Task prompt. Reproduce the top of the data verbatim, through and including the line that contains "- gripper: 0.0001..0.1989".

=== Data below ===

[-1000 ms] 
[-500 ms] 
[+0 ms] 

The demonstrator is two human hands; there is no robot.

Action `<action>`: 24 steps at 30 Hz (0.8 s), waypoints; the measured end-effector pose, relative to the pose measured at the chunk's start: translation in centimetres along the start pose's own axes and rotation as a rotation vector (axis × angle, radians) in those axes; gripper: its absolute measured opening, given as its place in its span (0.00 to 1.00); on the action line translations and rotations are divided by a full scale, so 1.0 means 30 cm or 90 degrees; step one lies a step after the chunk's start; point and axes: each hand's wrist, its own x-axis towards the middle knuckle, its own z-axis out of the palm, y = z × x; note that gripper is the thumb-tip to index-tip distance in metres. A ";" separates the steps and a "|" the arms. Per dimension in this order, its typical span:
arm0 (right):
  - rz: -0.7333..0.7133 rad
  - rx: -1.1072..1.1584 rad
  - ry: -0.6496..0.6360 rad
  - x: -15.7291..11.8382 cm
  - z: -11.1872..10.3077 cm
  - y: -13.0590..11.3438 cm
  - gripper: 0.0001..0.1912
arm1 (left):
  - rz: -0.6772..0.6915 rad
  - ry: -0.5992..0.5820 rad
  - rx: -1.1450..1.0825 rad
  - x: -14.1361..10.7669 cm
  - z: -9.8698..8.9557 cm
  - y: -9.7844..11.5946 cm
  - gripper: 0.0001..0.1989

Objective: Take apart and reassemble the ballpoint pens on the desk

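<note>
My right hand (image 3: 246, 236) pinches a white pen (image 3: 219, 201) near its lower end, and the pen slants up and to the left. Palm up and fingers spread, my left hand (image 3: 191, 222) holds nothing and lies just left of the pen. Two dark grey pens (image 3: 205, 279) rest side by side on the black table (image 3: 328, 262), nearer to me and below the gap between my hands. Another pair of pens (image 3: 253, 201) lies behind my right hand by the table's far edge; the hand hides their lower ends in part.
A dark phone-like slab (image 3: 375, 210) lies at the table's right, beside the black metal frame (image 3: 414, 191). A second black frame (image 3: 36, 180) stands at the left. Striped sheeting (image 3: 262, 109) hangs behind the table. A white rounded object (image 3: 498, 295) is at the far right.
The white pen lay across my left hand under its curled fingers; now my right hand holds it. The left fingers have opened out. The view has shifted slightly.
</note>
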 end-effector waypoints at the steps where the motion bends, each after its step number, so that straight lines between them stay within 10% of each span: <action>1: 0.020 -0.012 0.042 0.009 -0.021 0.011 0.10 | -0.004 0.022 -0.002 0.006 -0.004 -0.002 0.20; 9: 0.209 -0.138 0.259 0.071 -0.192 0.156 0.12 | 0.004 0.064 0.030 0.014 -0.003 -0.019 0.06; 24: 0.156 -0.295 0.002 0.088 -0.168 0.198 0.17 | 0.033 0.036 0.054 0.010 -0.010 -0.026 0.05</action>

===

Response to the task.
[-1000 ms] 
[-500 ms] 
[+0 ms] 

The demonstrator is two human hands; there is no robot.

Action `<action>`: 24 steps at 30 Hz (0.8 s), waypoints; the measured end-effector pose, relative to the pose measured at the chunk's start: translation in centimetres along the start pose's own axes and rotation as a rotation vector (axis × angle, radians) in those axes; gripper: its absolute measured opening, given as its place in its span (0.00 to 1.00); on the action line translations and rotations are divided by a full scale, so 1.0 means 30 cm or 90 degrees; step one lies a step after the chunk's start; point and axes: each hand's wrist, its own x-axis towards the middle knuckle, its own z-axis out of the palm, y = z × x; note that gripper is the thumb-tip to index-tip distance in metres. A ";" separates the steps and a "|" the arms. Per dimension in this order, its typical span:
arm0 (right):
  - rz: -0.7333..0.7133 rad
  - rx: -1.1072..1.1584 rad
  - ry: -0.6496..0.6360 rad
  - x: -15.7291..11.8382 cm
  - z: -11.1872..10.3077 cm
  - y: -13.0590..11.3438 cm
  - gripper: 0.0001..0.1912
arm1 (left):
  - rz: -0.6772..0.6915 rad
  - ry: -0.5992..0.5820 rad
  - rx: -1.1450..1.0825 rad
  - x: -14.1361..10.7669 cm
  - z: -9.8698..8.9557 cm
  - y: -9.7844..11.5946 cm
  - gripper: 0.0001..0.1989

An answer has been given, and the exercise is complete.